Friday, April 14, 2023

In House, Teacher Testimony Opposes Parents' Bill of Rights

BY EVY LEWIS

Missouri News Network

Concerns both old and new were heard Wednesday at the latest of a series of hearings on Senate Bill 4, the broad education bill which includes language known as the Parents’ Bill of Rights.

SB 4 passed the Senate after lengthy debate and will have to be approved by the House to become law. If the House makes changes to the legislation, it will need to return to the Senate for consideration. The similar House bill has been sent to the Senate.

Consistent and vocal opposition to SB 4 has come from teachers and people of color, who say language in the bill which prohibits the teaching of “any idea, concept, position, or viewpoint” relating to the superiority or inferiority of any race would intimidate teachers from teaching about historic and current inequalities and atrocities.

”Are we going to talk about how we move forward in our public education, without being able to draw the bright line between slavery, to Jim Crow, to redlining, to the GI bill, to generational poverty because African-American people cannot get credit and buy houses?” said Dava-Leigh Brush of Missouri Equity Education Partnership. “All of those things matter, and it’s not just about history class.”

One witness, a lobbyist for conservative policy organization Opportunity Solutions Project, spoke in favor of the bill. Speakers in opposition represented groups including the NAACP, LGBTQ+ advocacy organization PROMO, and the Missouri National Education Association, the state teachers’ union.

Noelle Gilzow, president of the Columbia Missouri National Education Association, which represents Columbia teachers, told the Missourian in an interview that the legislation is a tool to discredit and defund public education.

“It’s a gateway for people who haven’t been trained to dictate what we teach,” Gilzow said.

SB 4 is part of a larger trend, both state and nationwide, of attempts at the legislative level to limit and regulate what can be taught or discussed in schools.

“It is a morale-killer,” Gilzow said. “We are being treated like we’re not professionals, highly trained in what we do. We’re already struggling with retention and recruitment. How are we supposed to be able to recruit quality teachers?”

The bill’s supporters frame it as a common-sense measure.

“We don’t want white kids being told that they’re the oppressors,” said Sen. Andrew Koenig, R-Manchester, the bill’s sponsor, in describing what he sought to ban with the legislation. “We don’t want Black kids told they’re the oppressed.”

Democratic representatives on the House committee questioned whether the behavior Koenig described was happening in Missouri schools.

Koenig’s office provided the Missourian with a sheet depicting a ‘matrix of oppression’ it said was used by Rockwood School District in St. Louis County. The graphic uses an axis from ‘privileged’ to ‘targeted’ on subjects such as race, gender and class to describe various social inequalities, but makes no mention of inherent superiority or collective guilt.

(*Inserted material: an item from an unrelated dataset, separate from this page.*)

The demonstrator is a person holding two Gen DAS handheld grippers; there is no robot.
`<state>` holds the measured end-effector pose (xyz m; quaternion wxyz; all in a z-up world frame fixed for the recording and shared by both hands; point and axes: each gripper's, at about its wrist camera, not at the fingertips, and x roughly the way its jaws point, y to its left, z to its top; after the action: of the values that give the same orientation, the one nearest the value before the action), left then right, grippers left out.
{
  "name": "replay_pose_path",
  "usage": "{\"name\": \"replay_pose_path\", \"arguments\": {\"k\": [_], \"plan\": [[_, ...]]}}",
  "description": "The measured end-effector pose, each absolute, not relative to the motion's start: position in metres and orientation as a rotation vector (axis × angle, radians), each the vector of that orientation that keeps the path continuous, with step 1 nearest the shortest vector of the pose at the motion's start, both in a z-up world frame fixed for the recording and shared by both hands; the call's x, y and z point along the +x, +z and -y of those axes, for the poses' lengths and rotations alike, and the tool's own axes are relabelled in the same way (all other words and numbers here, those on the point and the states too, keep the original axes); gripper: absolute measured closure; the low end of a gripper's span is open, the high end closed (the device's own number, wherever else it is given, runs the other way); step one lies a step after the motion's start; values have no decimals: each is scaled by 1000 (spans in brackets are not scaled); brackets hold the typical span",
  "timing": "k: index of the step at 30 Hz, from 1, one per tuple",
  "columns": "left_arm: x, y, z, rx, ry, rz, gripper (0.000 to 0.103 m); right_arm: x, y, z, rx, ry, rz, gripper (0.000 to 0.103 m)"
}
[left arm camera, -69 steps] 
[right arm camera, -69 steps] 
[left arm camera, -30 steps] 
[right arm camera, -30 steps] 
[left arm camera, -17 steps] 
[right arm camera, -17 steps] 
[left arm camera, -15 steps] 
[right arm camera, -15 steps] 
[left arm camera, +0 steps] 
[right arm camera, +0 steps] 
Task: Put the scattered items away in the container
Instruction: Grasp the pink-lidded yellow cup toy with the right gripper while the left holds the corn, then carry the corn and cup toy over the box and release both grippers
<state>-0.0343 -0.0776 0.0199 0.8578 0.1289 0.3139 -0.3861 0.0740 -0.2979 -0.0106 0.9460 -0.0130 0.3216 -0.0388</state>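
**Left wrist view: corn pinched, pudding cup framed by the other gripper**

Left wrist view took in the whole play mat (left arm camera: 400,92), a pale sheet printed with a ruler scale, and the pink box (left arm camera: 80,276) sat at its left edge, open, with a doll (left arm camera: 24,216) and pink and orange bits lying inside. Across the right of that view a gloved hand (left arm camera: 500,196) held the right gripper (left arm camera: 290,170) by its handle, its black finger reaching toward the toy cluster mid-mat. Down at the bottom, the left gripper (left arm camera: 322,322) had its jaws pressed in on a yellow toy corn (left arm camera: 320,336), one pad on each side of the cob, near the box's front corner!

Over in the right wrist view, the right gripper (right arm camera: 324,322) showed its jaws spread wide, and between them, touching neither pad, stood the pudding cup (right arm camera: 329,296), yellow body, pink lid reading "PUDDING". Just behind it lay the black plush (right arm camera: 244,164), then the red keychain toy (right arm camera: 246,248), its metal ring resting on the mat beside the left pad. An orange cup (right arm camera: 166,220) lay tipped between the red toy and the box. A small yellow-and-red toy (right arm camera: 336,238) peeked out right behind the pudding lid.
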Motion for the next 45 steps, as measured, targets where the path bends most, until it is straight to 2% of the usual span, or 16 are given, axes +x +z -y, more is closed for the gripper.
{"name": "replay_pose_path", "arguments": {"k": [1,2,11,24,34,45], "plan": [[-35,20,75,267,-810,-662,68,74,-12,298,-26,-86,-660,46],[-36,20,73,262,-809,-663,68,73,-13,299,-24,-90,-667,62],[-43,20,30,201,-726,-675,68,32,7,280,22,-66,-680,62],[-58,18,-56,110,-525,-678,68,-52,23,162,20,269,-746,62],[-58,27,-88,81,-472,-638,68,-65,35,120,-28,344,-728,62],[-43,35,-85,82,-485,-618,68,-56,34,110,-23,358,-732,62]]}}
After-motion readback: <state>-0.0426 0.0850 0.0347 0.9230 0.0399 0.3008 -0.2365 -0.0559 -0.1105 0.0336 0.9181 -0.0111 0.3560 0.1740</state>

Other provisions in the legislation that drew criticism include a prohibition on allowing students to access video-sharing apps, such as YouTube, on school-distributed devices. Witnesses in opposition noted that this would block access to a wide range of educational material.

Brush also expressed concern that the bill’s mandated statewide transparency portal would create an undue burden on teachers, who cannot always know exactly what teaching materials they will need to use to meet specific student needs.

“I don’t know what questions my middle school kids are going to ask,” Brush said. “No one knows what questions middle school kids are going to ask.”